• **What to produce**: Set the images aside and retype the whole listing exactly.

• **Raw data**:
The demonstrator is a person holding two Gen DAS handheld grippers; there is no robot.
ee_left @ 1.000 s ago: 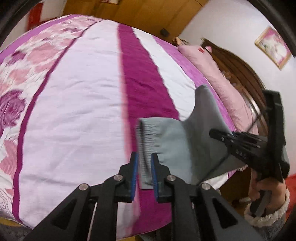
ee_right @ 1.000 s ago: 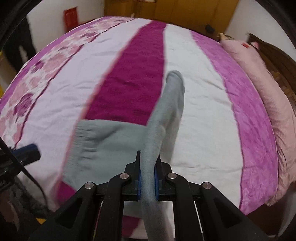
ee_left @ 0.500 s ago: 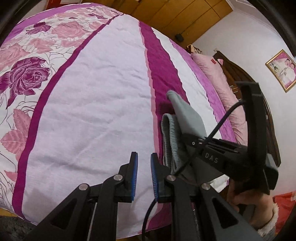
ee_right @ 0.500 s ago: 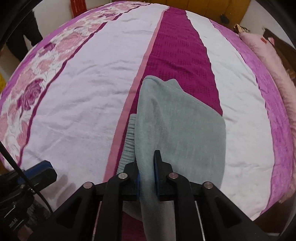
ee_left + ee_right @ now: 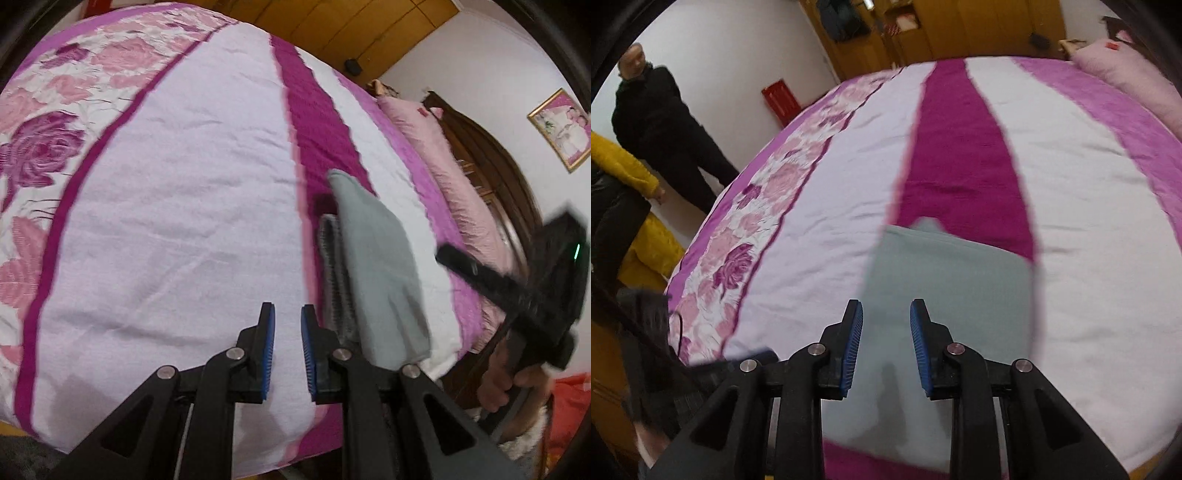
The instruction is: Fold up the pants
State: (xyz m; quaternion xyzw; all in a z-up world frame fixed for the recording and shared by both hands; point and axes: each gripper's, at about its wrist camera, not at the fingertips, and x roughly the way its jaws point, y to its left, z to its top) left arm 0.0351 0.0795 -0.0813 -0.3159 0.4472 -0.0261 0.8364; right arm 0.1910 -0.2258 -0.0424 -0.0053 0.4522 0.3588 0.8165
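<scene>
The left gripper [image 5: 287, 339] hovers with jaws parting, nothing between them, over the bedspread [image 5: 166, 221]. Just right, the grey pants [image 5: 373, 266] lie doubled at the bed's near edge. The right gripper [image 5: 886, 328], opening, has let go. Likely next: another fold, needing a fresh grasp.

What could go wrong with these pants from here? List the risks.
1. The folded grey pants lie near the bed's front edge, so a careless tug might drag them off.
2. The top layer sits askew over the ribbed waistband, so the next fold may come out uneven.
3. The right gripper is opening just above the cloth and could snag it.
</scene>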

• **Answer space**:
The demonstrator is a person holding two Gen DAS handheld grippers; there is no robot.
ee_left @ 1.000 s ago: 
ee_right @ 1.000 s ago: 
ee_left @ 0.500 s ago: 
ee_right @ 0.500 s ago: 
ee_left + ee_right @ now: 
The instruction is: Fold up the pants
State: (xyz m; quaternion xyzw; all in a z-up world frame fixed for the recording and shared by both hands; point and axes: each gripper's, at about its wrist camera, not at the fingertips, and x roughly the way its jaws point, y to its left, z to its top) left arm 0.0351 0.0795 -0.0813 -0.3159 0.4472 -0.0261 0.8364; right arm 0.1910 -0.2258 -0.0424 -0.0053 0.4522 0.3588 0.8165
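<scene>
The left gripper [image 5: 287, 339] hovers with jaws parting, nothing between them, over the bedspread [image 5: 166, 221]. Just right, the grey pants [image 5: 373, 266] lie doubled at the bed's near edge. The right gripper [image 5: 886, 328], opening, has let go. Likely next: another fold, needing a fresh grasp.

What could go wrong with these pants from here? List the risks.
1. The folded grey pants lie near the bed's front edge, so a careless tug might drag them off.
2. The top layer sits askew over the ribbed waistband, so the next fold may come out uneven.
3. The right gripper is opening just above the cloth and could snag it.
</scene>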

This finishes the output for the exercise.